UNE INTERVIEW IMPRESSIONNANTE AVEC JOYCE DE RUITER

Écrivaine et conférencière Joyce de Ruiter souffre du syndrome d'Usher, une maladie qui te rend lentement sourd et aveugle. Dans son livre VAST-comment tu peux penser librement quand tout semble figé elle mêle son histoire personnelle à des réflexions sur la liberté mentale et la résilience.

Texte: Elle Smolders

Quand as-tu senti que la liberté était quelque chose que tu pouvais déterminer toi-même ?

‘À l’adolescence, on m’a dit que j’allais devenir progressivement sourd et aveugle. Après ce diagnostic, la liberté, d’une part, me semblait très loin, mais j’ai aussi constaté que je pouvais choisir moi-même comment je voulais gérer cette vision de l’avenir. Ce fut le début de ma quête de liberté mentale. Peu à peu, j’ai compris que ce ne sont pas mes circonstances qui déterminent ma liberté, mais mes pensées. Je peux choisir mon regard.’

 

Par où commencer si tu veux te sentir plus libre ?

‘J'ai découvert que la liberté consiste à ne pas savoir et à être curieux. Dès que nous pensons savoir, nous nous enfermons. Tant que nous restons curieux à l'égard d'une autre option — d'un autre point de vue, d'un autre résultat — il y a de la place. La liberté est aussi quelque chose d'inclusif : ce n'est pas ‘tant que je suis libre de l'inconfort’ que je suis libre. La liberté commence justement par l'acceptation de la peur, de la frustration ou de la tristesse sans que ces sentiments prennent le dessus.’

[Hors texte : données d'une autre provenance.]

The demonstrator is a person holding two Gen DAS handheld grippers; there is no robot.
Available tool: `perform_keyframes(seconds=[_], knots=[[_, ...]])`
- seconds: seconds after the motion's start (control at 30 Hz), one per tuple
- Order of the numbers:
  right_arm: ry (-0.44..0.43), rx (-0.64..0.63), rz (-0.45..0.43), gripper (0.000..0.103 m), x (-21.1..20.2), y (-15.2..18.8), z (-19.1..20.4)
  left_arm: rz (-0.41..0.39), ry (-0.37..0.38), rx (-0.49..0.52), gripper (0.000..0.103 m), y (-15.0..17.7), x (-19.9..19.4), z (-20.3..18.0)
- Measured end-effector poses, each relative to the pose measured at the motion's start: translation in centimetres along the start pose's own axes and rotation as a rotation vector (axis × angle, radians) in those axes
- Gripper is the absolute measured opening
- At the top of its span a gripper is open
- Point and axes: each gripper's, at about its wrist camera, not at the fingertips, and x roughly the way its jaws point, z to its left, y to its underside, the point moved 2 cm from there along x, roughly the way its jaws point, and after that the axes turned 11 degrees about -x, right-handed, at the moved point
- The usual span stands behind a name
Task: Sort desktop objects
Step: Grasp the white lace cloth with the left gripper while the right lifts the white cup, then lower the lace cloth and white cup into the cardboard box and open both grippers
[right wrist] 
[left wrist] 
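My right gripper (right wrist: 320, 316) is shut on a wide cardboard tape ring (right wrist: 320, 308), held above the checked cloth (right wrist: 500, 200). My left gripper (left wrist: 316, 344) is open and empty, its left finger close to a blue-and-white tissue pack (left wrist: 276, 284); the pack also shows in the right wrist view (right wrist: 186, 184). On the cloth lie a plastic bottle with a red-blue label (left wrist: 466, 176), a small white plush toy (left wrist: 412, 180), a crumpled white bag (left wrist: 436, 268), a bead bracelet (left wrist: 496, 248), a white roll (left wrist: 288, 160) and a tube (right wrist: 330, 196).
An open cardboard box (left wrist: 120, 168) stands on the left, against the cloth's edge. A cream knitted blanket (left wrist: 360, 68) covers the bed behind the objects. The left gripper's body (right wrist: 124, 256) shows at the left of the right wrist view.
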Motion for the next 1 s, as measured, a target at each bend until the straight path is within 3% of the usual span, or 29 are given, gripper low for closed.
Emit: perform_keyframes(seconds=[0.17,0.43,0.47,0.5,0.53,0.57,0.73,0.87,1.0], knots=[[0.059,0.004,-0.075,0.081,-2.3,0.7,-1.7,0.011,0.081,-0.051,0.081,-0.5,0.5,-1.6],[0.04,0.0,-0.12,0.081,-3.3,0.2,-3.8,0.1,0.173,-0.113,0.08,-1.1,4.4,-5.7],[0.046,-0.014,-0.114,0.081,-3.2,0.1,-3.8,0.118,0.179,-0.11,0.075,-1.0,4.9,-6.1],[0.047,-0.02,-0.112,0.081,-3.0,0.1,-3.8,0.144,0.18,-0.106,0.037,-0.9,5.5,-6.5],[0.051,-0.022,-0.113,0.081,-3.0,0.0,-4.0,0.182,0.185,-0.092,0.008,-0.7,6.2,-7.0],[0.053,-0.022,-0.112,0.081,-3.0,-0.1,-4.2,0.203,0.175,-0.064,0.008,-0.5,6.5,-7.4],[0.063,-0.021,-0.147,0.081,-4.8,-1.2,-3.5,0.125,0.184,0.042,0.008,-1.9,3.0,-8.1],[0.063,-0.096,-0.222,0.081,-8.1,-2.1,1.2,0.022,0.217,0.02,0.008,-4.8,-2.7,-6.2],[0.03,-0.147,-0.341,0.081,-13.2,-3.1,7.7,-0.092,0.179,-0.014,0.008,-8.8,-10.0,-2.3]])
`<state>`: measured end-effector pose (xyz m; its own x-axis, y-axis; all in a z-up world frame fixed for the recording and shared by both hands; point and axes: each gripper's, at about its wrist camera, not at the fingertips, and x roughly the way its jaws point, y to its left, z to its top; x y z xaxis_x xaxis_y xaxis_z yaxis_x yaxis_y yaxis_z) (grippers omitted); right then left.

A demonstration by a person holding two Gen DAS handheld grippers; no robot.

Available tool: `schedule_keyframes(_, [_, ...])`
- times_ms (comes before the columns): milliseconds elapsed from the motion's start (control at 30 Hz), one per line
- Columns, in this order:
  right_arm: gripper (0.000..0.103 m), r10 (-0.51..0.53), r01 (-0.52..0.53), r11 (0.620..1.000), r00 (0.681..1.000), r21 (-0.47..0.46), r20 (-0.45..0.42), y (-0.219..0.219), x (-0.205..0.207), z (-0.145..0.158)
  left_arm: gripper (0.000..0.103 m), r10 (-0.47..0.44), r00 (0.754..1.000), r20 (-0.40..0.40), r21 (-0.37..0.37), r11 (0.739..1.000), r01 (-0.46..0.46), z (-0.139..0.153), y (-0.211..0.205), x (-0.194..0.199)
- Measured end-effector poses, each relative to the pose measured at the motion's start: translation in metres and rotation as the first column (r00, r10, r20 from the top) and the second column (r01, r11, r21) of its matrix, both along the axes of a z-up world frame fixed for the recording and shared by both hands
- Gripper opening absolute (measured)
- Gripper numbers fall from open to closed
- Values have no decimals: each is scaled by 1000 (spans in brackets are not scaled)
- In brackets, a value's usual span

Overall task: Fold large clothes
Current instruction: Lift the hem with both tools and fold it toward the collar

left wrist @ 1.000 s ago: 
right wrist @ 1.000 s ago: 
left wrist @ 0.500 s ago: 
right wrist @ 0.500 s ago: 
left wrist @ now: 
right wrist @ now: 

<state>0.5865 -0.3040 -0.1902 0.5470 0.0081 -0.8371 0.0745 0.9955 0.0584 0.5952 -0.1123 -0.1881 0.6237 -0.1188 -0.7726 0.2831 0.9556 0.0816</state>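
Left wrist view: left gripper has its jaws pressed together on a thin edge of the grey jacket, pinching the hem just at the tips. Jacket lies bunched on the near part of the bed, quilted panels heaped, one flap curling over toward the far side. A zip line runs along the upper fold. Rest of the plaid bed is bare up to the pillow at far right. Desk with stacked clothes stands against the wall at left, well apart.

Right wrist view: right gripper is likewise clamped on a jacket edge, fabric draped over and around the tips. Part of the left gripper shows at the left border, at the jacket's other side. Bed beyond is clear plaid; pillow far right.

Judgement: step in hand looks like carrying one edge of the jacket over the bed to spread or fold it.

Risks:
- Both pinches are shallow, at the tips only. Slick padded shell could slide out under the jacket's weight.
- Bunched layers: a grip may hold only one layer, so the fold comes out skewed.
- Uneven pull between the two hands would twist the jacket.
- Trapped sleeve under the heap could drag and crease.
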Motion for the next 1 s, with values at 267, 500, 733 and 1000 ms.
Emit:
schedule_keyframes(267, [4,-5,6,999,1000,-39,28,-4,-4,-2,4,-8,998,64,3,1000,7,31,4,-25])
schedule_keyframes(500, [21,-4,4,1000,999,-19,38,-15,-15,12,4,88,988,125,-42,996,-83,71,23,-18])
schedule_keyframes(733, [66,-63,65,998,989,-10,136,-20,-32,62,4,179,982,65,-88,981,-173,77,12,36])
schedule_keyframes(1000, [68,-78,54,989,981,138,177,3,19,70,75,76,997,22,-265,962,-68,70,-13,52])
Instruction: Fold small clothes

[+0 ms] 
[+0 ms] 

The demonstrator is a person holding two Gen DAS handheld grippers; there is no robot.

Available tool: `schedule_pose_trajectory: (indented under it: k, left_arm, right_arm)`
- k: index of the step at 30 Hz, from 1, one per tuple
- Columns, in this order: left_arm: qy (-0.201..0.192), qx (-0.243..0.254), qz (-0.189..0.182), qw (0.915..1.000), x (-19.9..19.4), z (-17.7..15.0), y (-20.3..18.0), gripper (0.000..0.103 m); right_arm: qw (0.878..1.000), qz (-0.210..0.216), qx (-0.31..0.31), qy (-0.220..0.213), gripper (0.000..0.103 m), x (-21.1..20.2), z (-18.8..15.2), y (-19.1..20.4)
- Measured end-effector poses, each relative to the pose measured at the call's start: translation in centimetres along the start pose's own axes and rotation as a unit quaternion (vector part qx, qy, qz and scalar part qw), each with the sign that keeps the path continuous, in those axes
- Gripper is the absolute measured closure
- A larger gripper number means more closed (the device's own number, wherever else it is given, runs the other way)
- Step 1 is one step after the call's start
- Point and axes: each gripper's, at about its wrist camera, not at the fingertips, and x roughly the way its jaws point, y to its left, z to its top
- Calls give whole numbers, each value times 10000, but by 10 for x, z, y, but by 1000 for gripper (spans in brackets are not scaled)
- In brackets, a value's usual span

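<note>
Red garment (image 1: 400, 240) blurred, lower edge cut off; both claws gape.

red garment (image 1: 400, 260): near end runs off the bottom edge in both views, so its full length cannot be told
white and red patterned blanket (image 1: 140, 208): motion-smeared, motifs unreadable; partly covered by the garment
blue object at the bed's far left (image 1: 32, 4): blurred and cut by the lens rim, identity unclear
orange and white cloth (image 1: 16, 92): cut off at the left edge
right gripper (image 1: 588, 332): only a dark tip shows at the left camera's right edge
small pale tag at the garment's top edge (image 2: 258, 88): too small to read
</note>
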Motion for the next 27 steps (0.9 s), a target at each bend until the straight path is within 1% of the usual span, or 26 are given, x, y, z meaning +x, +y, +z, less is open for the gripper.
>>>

Pourquoi ce livre devait-il voir le jour ?

‘Vivre avec le syndrome d'Usher donne parfois l'impression d'être enfermé dans une cellule dont les murs se rapprochent lentement. Pourtant, j'ai découvert qu'il y a toujours de la lumière entre les barreaux, si petite soit cette fente. Dans mon esprit, je peux être libre. Les leçons que j'ai apprises au cours de ma quête sont si universelles que je veux les partager. Car que ce soit dans un corps, un système ou une croyance : nous sommes tous parfois coincés.’

 

Quel exercice fonctionne vraiment ?

‘Ce qui m'a vraiment aidé dans des situations où j'avais le sentiment d'être complètement bloqué, c'est le modèle de régie. Selon ce modèle, on ne peut faire que trois choses dans une telle situation : changer, accepter ou partir. Il n'y a pas d'autres options et cela rend les choses très claires. Pourtant, nous avons souvent tendance à rester bloqués dans le souhait que la situation change. Alors que c'est justement ce ‘entre-deux’ qui consomme tant d'énergie. Donc : prends du recul, examine les trois options et fais un choix conscient. Tu veux changer quelque chose ? Commence par toi-même, tu ne peux pas changer l'autre. Peux-tu accepter ? Alors tu peux aussi arrêter de te plaindre. Si aucune des deux n'est possible, alors partir – littéralement ou mentalement – est la seule option qui reste.’

 

Qu'espères-tu que les lecteurs retiennent de ton livre ?

‘Que la liberté ne concerne pas seulement l'autodétermination ou l'autonomie, mais aussi la responsabilité. La liberté, ce n'est pas simplement de faire ce que tu veux ; elle signifie choisir sans nuire à autrui et tenir compte du monde qui t'entoure. Et peut‑être le plus important : la liberté tient dans l'oser ne pas savoir, dans le fait de rester curieux à l'égard de l'autre option, même si cela semble déroutant. Et si ensuite tu peux célébrer cette confusion, tu éprouves aussi une forme de liberté mentale.’

 

Tu donnes des conférences dans tout le pays, y compris chez Van der Valk. Qu'aimes-tu le plus dans ces rencontres avec le public ?

‘Si l’on perd lentement ses deux sens qui permettent de communiquer, la plus grande peur est de ne plus pouvoir établir de connexion. Mais c’est justement en partageant mon histoire sur le changement et sur le développement d’un état d’esprit agile que je retrouve sans cesse cette connexion. Que ce soit dans une petite salle ou devant deux mille personnes, lors d’une conférence, d’un atelier ou d’un dîner : toucher les autres – et être touché par leurs récits lorsque nous en discutons ensuite – est à chaque fois magique. C’est pourquoi je fais ce travail avec tant d’amour et de passion.’

Écrivaine et conférencière Joyce de Ruiter (1984) souffre du syndrome d'Usher, une maladie qui la rend progressivement sourde et aveugle. Elle parle et écrit du changement et de l'état d'esprit, du leadership agile, de la diversité et de l'inclusion, et de la force des soins.